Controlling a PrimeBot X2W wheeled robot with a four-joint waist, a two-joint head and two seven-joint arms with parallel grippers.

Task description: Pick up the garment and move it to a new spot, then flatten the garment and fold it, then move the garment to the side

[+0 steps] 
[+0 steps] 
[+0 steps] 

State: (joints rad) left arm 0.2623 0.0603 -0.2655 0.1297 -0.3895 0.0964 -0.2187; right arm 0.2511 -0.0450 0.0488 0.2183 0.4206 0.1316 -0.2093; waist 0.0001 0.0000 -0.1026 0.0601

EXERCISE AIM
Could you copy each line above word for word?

RESPONSE TO THE TASK
Controlling a PrimeBot X2W wheeled robot with a four-joint waist, a two-joint head and two seven-joint arms with parallel grippers.

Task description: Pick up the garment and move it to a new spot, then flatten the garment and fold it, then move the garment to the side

[+0 steps] 
[+0 steps] 
[+0 steps] 

State: (joints rad) left arm 0.2623 0.0603 -0.2655 0.1297 -0.3895 0.0964 -0.2187; right arm 0.2511 -0.0450 0.0488 0.2183 0.4206 0.1316 -0.2093; waist 0.0001 0.0000 -0.1026 0.0601

For this exercise, nothing more remains to be done.